What you are asked to do –
Please find every line of the listing below where "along" occurs and copy it.
=== Begin Enclosure ===
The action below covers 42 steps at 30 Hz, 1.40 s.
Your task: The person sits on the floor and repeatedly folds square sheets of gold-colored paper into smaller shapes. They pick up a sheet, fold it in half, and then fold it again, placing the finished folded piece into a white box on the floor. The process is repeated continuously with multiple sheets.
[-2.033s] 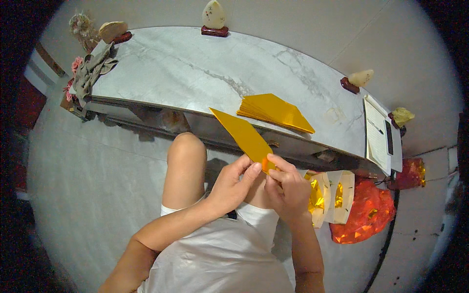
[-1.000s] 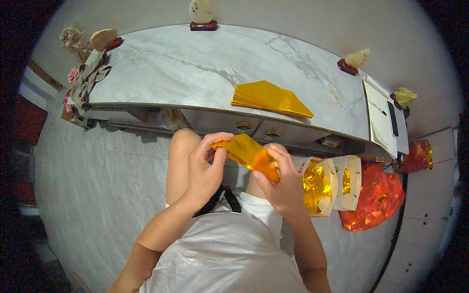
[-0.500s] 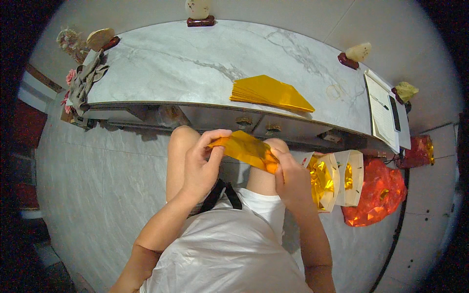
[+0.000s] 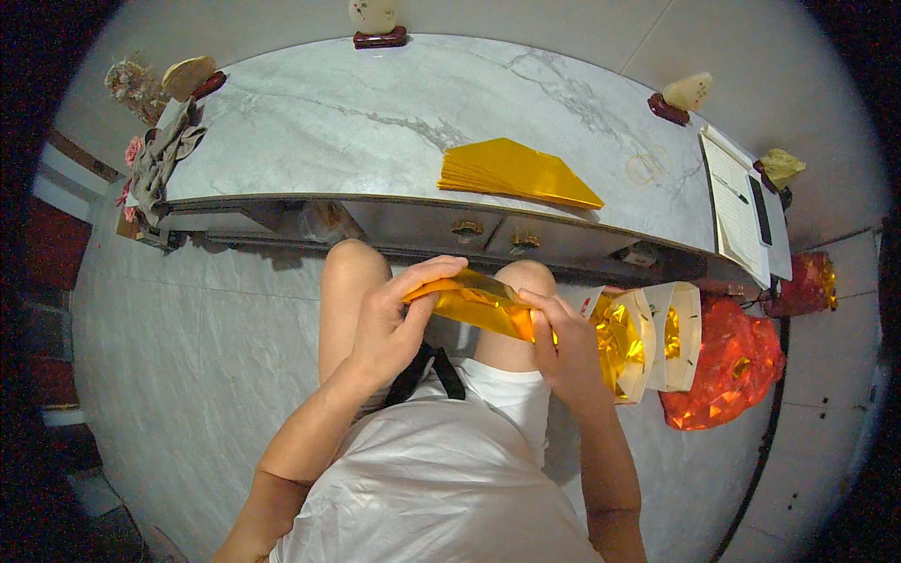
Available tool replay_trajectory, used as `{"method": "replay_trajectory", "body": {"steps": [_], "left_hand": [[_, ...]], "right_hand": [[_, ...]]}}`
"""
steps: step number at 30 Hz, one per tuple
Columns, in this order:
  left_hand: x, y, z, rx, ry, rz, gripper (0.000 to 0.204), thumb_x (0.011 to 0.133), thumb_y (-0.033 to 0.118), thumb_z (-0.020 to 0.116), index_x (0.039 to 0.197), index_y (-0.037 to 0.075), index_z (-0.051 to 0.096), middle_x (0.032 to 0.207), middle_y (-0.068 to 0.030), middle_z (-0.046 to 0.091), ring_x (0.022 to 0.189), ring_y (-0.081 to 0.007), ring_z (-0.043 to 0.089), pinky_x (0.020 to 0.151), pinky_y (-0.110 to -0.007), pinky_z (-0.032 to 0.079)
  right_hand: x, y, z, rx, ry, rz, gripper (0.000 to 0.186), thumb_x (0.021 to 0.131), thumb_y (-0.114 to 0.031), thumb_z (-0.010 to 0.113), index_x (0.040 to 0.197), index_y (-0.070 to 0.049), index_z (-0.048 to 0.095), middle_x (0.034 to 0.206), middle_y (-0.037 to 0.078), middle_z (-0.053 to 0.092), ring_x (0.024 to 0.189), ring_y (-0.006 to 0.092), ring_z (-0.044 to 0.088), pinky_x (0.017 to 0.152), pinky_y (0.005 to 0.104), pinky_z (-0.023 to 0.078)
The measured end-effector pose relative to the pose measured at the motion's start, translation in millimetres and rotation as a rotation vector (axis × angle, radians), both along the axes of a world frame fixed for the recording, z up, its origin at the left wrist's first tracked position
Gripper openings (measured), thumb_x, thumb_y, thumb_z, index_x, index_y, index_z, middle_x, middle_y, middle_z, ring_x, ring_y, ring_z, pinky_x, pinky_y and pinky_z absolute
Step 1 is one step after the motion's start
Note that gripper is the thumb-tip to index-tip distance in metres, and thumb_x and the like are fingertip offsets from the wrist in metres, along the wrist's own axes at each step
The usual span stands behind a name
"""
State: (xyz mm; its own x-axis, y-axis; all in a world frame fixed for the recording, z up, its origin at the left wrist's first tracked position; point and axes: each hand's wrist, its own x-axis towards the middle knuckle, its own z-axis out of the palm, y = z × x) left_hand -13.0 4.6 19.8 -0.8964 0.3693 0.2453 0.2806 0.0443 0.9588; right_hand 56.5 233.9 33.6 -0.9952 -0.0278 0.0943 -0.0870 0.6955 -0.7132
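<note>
My left hand [image 4: 394, 324] grips the left end of a folded gold foil paper [image 4: 474, 306] above my lap, fingers bent over it. My right hand [image 4: 568, 352] pinches its right end. The paper is held out lengthwise between both hands, its surface creased and shiny. Beyond them, a fanned stack of gold paper [image 4: 516, 174] lies near the front edge of the grey marbled counter [image 4: 319, 122]. Beside my right hand, two open pale paper bags [image 4: 638, 375] hold crumpled gold foil pieces [image 4: 615, 328], with a red shiny bag [image 4: 723, 366] to their right.
A notepad [image 4: 727, 230] with a pen and black phone [image 4: 762, 211] lies at the counter's right. Stones on wooden stands [image 4: 668, 108] line the back. A grey cloth [image 4: 160, 169] and pink flowers [image 4: 133, 150] are at the left. Another red bag [image 4: 802, 281] stands far right.
The gold paper, earlier a long flat sheet tilted upward, is now folded narrower and held more level and lower, with my hands at its two ends. The view has also shifted slightly.
</note>
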Motion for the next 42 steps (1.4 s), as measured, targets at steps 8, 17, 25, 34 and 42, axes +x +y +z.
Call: {"method": "replay_trajectory", "body": {"steps": [8, 17, 25, 34, 42], "left_hand": [[9.2, 6.0, -1.1, -0.163, 0.073, 0.072, 0.029, 0.097, -0.003, 0.052, 0.123, 0.0, 0.064, 0.108, -0.0167, 0.071, 0.098, -0.0256, 0.071, 0.085, -0.032, 0.056], [18.9, 9.4, -3.2, -0.332, -0.045, 0.02, 0.036, 0.102, -0.003, 0.044, 0.137, -0.003, 0.051, 0.133, -0.0178, 0.062, 0.122, -0.0272, 0.061, 0.104, -0.034, 0.047], [20.1, 8.3, -11.8, -0.358, 0.017, -0.024, 0.043, 0.099, -0.007, 0.044, 0.142, 0.0, 0.046, 0.138, -0.0185, 0.058, 0.123, -0.0304, 0.061, 0.105, -0.037, 0.047], [22.2, 16.4, -20.1, -0.184, -0.07, 0.072, 0.043, 0.101, 0.001, 0.047, 0.144, 0.002, 0.044, 0.136, -0.0175, 0.06, 0.119, -0.0284, 0.063, 0.103, -0.036, 0.048], [32.3, 29.7, -17.0, -0.141, -0.304, 0.015, 0.02, 0.094, 0.016, 0.068, 0.104, 0.0, 0.062, 0.1, -0.0098, 0.067, 0.09, -0.0173, 0.066, 0.081, -0.03, 0.053]], "right_hand": [[2.4, -2.1, -1.0, 0.037, -0.077, -0.027, 0.03, 0.104, -0.02, 0.046, 0.126, -0.006, 0.06, 0.108, 0.021, 0.07, 0.095, 0.0393, 0.069, 0.082, 0.0487, 0.055], [3.2, -7.4, -4.7, 0.193, -0.061, -0.086, 0.031, 0.104, -0.025, 0.047, 0.13, -0.011, 0.057, 0.092, 0.021, 0.072, 0.081, 0.0382, 0.071, 0.069, 0.0488, 0.055], [-0.4, -5.2, -8.5, 0.182, -0.019, -0.134, 0.036, 0.106, -0.031, 0.04, 0.121, -0.011, 0.066, 0.082, 0.017, 0.07, 0.066, 0.034, 0.067, 0.062, 0.0434, 0.052], [-1.5, -4.2, -12.5, 0.203, 0.011, -0.117, 0.028, 0.104, -0.025, 0.046, 0.122, -0.011, 0.062, 0.078, 0.019, 0.07, 0.071, 0.0377, 0.07, 0.066, 0.0494, 0.055], [0.6, -12.5, -22.0, 0.05, -0.023, -0.248, 0.036, 0.107, -0.029, 0.039, 0.113, -0.004, 0.064, 0.077, 0.02, 0.067, 0.067, 0.0357, 0.068, 0.061, 0.0427, 0.052]]}}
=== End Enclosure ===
Expected output –
The measured end-effector pose relative to the pose measured at the motion's start, translation in millimetres and rotation as a rotation vector (axis × angle, radians), both along the axes of a world frame fixed for the recording, z up, its origin at the left wrist's first tracked position
Note that gripper is the thumb-tip to index-tip distance in metres, and thumb_x and the like are fingertip offsets from the wrist in metres, along the wrist's own axes at each step

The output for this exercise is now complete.